• What you need to do: Your answer should consist of each line below that includes the word "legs".

• Information provided:
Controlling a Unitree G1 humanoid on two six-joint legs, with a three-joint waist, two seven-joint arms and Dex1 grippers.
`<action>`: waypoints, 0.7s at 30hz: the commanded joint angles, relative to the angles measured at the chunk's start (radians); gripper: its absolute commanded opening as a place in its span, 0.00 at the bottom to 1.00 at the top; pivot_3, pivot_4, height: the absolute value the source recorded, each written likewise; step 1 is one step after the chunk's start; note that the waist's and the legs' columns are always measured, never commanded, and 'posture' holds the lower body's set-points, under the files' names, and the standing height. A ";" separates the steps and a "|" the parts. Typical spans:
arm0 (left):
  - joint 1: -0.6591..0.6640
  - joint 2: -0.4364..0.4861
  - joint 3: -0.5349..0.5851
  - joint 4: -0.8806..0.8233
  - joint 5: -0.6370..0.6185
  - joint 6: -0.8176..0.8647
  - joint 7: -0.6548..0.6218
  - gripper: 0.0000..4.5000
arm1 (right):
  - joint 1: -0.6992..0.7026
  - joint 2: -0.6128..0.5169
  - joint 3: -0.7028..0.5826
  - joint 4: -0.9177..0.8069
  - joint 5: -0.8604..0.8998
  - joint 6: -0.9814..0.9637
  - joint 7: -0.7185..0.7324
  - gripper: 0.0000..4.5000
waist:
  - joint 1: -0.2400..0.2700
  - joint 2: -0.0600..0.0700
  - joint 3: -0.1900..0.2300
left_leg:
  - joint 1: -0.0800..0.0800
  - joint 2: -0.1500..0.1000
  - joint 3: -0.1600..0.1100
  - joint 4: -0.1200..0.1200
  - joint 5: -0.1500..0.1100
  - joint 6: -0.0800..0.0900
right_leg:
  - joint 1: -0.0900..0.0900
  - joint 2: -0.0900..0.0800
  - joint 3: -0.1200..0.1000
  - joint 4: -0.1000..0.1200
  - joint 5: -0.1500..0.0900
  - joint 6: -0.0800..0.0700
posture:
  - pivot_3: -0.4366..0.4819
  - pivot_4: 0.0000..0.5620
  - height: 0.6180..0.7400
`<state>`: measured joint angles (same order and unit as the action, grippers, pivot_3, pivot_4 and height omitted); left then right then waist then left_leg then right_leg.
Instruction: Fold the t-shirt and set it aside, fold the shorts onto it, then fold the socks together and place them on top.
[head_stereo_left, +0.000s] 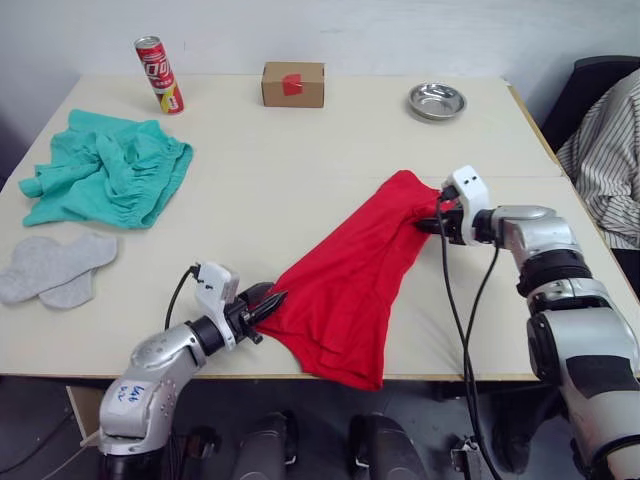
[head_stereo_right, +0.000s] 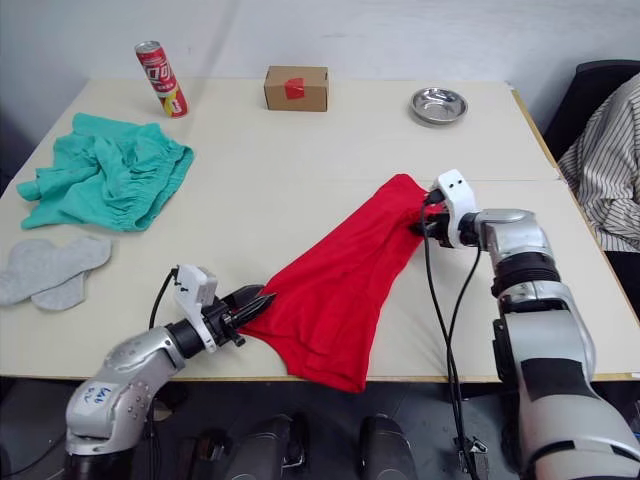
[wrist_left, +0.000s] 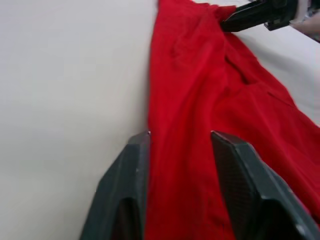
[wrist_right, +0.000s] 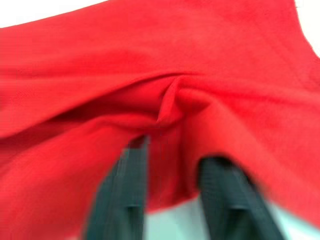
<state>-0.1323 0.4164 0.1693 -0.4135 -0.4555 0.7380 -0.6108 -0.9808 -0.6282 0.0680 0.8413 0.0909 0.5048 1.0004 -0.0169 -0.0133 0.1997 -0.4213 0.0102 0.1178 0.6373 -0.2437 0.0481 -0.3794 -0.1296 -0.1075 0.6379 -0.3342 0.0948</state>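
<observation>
Beige counter (head_stereo_left: 300, 160) spans the frame, with the red t-shirt (head_stereo_left: 350, 280) stretched diagonally from center right down to the lower middle edge. Left end effector (head_stereo_left: 272, 302) pinches its lower corner; right end effector (head_stereo_left: 425, 222) grips its upper end. Teal shorts (head_stereo_left: 105, 168) lie crumpled at upper left, grey socks (head_stereo_left: 55, 268) below them, overlapping at the left edge.

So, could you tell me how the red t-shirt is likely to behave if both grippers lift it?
The t-shirt will probably sag between the left gripper and right gripper, since it already creases. Its edge overhanging the table may slide.
</observation>
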 joint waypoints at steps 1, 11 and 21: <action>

• Written answer:
Controlling a Unitree G1 humanoid on two six-joint legs, with a three-joint waist, two seven-joint arms and Dex1 grippers.
`<action>`: waypoints, 0.7s at 30hz: the commanded joint angles, relative to the angles measured at the chunk's start (radians); gripper: its absolute commanded opening as a place in its span, 0.00 at the bottom to 1.00 at the top; pivot_3, pivot_4, height: the absolute value the source recorded, each written likewise; step 1 is one step after the chunk's start; note that the waist's and the legs' columns are always measured, never commanded, and 'posture' holds the lower body's set-points, under the files' names, and the standing height. A ";" separates the steps and a "|" the parts. Typical spans:

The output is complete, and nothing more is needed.